Since we aim at a faithful representation of the documentary source with the DALF encoding scheme, we followed the suggestions made on various occasions in the TEI public mailing list [note6] (see http://listserv.brown.edu), namely to redefine some TEI elements as global elements. Technically, this solution is explained in great detail in Syd Bauman's message posted on 10 Juni 2002, and illustrated in the documentation of the changes regarding element class manipulations in the Women Writers Project (see http://www.tei-c.org/Applications/Samples/wwp-mods-classes.html).
The DALF encoding scheme redefines the following TEI elements as global elements:
A first step in this process consists of the extension of the `x-dot entity' for the Incl element class with these elements, as explained in section 3.7.2. Classes Used in Content Models and section 29.1.3. Class Extension of the TEI P4 Guidelines.
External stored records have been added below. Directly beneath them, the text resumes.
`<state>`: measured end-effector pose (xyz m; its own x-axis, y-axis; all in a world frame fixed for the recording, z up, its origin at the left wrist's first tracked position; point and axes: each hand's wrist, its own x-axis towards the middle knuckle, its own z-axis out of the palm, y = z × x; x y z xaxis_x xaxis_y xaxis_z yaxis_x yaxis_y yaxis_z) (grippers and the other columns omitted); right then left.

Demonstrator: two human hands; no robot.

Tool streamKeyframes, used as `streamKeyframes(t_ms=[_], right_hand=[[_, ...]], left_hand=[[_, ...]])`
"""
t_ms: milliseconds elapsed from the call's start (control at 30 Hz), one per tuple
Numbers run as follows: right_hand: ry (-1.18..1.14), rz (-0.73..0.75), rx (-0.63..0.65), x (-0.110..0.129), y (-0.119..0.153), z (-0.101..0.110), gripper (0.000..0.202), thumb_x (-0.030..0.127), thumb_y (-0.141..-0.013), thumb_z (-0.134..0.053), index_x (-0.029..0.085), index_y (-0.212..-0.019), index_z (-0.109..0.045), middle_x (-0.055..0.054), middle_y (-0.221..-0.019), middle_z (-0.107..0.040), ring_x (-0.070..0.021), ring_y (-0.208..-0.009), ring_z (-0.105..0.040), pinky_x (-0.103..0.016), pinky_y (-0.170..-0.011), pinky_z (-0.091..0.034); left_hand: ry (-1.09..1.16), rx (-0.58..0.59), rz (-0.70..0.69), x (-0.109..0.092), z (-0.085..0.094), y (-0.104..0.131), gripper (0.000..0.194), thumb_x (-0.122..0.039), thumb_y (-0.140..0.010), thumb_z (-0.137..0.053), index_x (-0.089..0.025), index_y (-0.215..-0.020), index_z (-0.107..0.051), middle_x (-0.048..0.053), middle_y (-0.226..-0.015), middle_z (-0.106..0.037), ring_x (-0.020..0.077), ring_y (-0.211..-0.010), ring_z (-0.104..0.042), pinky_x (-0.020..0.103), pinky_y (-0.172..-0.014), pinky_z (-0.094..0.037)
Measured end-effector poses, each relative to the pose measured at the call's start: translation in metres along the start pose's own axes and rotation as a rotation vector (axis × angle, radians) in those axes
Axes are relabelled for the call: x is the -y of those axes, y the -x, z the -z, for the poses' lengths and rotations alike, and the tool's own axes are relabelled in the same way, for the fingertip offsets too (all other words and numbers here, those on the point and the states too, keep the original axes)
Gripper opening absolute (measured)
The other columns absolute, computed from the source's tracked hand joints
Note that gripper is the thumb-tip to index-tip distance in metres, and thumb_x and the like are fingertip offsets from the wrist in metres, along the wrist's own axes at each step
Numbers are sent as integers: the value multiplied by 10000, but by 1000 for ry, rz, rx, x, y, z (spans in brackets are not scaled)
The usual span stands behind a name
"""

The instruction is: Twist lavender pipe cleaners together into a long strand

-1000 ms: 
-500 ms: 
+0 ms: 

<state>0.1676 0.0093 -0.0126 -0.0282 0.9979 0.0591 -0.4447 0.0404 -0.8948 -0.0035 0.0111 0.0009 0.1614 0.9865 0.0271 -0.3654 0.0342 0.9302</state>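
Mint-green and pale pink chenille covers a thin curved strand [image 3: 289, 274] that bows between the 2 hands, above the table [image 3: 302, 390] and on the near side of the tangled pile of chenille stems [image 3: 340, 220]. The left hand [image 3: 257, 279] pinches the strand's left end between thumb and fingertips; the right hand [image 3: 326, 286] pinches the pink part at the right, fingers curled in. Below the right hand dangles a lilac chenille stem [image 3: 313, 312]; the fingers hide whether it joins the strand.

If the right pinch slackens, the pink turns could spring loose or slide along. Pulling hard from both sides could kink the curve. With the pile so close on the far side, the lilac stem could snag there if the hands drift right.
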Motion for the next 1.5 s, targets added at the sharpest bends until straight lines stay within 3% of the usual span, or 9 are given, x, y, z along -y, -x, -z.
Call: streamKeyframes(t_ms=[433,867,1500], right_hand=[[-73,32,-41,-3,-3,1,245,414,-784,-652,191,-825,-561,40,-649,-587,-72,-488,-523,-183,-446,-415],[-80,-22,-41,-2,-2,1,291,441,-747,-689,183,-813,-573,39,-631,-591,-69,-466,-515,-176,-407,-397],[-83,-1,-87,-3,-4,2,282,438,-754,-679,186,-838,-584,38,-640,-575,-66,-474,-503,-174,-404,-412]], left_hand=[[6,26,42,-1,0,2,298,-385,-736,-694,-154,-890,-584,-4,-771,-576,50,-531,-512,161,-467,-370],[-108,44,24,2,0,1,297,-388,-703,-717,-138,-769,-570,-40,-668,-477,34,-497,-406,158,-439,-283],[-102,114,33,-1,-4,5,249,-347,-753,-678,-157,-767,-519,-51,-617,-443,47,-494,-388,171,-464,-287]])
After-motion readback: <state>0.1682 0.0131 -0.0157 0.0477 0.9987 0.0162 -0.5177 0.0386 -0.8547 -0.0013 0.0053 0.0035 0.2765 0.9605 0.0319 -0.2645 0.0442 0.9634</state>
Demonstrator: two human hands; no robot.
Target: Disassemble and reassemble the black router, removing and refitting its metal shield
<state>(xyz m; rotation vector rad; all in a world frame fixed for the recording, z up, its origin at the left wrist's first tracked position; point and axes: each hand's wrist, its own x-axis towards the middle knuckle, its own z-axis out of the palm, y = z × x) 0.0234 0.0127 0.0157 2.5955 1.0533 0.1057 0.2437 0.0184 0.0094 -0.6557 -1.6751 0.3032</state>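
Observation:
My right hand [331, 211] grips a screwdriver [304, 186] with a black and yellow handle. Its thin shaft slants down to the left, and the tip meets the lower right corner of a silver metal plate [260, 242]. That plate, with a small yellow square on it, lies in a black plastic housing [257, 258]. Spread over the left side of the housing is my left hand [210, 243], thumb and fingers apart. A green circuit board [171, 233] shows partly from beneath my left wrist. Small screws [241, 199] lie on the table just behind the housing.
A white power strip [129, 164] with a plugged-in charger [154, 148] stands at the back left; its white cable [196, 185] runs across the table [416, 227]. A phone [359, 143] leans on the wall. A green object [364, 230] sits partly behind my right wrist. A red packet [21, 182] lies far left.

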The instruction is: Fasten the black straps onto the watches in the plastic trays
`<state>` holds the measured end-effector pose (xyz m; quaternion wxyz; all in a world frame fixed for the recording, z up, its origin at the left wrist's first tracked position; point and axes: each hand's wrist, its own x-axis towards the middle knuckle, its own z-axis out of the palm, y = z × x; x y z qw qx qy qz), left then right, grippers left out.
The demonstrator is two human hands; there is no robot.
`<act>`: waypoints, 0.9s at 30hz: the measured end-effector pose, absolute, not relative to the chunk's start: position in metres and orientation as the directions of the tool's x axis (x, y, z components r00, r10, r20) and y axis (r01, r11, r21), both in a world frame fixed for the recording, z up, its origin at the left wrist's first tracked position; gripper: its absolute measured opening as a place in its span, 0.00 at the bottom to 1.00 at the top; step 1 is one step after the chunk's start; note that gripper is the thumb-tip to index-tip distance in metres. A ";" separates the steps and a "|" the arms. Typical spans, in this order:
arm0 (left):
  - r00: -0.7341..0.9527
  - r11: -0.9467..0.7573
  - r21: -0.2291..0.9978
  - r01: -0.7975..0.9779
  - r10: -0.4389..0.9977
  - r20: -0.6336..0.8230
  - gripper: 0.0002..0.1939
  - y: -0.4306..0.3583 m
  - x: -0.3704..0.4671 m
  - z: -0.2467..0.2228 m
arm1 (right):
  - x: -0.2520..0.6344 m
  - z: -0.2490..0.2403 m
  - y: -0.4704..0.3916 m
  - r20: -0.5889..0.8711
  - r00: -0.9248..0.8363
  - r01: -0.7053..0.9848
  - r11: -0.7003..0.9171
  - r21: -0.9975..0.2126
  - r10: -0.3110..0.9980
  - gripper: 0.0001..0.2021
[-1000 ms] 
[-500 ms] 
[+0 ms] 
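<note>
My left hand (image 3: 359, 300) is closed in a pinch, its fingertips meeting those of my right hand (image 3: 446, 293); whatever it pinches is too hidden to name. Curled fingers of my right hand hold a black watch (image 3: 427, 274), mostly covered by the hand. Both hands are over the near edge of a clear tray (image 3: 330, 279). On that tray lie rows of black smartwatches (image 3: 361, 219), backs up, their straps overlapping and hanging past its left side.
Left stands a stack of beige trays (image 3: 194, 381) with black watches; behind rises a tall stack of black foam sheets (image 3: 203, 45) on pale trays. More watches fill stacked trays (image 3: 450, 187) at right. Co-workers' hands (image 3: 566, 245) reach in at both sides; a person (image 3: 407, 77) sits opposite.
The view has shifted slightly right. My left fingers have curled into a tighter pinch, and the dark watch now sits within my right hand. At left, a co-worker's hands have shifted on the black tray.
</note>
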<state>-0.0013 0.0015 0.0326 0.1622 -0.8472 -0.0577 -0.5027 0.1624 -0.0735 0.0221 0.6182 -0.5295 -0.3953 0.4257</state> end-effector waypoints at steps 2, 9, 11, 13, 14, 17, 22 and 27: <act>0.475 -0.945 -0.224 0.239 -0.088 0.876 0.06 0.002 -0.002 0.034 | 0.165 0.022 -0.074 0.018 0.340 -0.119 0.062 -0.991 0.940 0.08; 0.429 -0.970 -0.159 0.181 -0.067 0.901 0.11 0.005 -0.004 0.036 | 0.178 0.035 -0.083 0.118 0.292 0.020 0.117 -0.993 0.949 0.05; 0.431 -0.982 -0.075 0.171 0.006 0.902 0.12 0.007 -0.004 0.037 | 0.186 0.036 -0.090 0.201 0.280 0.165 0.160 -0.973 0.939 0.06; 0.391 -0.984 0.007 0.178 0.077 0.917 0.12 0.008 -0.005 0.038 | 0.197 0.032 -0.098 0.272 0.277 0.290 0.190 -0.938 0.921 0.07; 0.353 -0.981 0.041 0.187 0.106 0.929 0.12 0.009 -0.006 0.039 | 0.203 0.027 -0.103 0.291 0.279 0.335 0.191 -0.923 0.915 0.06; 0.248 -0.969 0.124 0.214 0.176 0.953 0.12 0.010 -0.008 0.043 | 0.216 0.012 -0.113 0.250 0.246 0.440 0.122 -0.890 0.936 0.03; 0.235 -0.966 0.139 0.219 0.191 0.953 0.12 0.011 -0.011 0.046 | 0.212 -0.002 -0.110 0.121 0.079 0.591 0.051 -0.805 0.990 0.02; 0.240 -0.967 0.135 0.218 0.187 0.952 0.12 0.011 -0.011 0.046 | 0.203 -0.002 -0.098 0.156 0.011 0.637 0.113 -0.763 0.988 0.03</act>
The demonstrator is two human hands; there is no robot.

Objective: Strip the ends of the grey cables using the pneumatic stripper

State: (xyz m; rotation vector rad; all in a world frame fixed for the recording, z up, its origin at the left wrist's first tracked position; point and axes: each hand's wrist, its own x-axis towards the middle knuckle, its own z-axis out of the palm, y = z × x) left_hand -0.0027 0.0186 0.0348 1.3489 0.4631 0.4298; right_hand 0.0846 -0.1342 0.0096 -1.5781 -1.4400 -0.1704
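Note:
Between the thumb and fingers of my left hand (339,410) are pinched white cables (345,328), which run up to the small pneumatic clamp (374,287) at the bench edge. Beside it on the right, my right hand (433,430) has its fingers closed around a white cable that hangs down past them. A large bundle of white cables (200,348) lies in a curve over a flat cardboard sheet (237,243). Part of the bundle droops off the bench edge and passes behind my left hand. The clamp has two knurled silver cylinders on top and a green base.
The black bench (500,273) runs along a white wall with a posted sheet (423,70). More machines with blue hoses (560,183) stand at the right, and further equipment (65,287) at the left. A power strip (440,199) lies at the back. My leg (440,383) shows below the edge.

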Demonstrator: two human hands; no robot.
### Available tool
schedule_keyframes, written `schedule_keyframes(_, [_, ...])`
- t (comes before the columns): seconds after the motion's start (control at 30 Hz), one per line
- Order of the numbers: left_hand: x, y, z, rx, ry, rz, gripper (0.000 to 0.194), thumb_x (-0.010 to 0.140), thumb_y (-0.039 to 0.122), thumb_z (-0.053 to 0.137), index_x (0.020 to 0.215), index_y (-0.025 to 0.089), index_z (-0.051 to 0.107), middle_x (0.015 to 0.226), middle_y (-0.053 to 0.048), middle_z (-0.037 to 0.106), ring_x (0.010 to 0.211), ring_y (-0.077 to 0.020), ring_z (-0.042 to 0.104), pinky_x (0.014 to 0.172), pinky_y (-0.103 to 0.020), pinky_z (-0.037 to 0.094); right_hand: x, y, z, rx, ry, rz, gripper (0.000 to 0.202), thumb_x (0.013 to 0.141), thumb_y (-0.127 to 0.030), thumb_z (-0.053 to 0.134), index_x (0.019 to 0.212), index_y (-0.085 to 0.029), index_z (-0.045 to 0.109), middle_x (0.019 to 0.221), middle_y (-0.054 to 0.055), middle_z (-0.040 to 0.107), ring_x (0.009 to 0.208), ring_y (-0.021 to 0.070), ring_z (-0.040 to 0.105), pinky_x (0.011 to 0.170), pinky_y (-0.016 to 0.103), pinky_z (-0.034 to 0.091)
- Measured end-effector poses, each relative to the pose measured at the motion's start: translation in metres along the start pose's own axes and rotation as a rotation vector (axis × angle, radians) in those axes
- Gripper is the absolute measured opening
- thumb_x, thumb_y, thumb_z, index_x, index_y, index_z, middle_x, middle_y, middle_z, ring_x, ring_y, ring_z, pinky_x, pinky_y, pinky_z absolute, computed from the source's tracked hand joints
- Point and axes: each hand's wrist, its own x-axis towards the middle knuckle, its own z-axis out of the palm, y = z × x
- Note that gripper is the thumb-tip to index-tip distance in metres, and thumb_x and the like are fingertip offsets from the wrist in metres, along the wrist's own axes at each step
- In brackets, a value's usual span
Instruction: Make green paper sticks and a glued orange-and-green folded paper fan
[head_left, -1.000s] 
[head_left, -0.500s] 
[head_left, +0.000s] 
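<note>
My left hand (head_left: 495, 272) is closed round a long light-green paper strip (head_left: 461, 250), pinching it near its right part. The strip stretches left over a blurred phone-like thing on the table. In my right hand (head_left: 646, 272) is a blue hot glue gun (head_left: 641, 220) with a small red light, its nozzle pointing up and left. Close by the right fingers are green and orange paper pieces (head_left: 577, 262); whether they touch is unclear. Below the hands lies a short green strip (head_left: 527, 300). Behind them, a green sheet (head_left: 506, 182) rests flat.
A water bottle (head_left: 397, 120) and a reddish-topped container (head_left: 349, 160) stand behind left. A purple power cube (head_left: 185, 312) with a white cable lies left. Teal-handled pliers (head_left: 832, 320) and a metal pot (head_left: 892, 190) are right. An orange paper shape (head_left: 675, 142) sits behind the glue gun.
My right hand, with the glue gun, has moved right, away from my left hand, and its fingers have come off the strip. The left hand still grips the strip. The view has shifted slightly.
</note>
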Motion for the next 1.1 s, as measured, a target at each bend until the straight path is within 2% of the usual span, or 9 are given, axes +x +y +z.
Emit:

Together with the other global DALF elements already discussed in these guidelines, the new DALF declaration for the Incl element class in the file DALFExtns.ent looks as follows:
<!ENTITY % x.Incl 'add | deco | figure | paraph | print | layerStart | layerEnd | note | seg |'> <!ENTITY % m.Incl "%x.Incl; %n.anchor; | %m.editIncl; | %m.metadata; | %m.refsys;">Contrary to the declaration of new DALF elements as members of Incl, the redefinition of already existing TEI elements can imply several other changes, such as the removal of those elements from the classes and elements where they are defined in the TEI DTD, in order to avoid the danger of an invalid DTD with lots of "ambiguous content models". The next sections discuss the motivations for the redefinition of the TEI elements mentioned, and the changes introduced by this process.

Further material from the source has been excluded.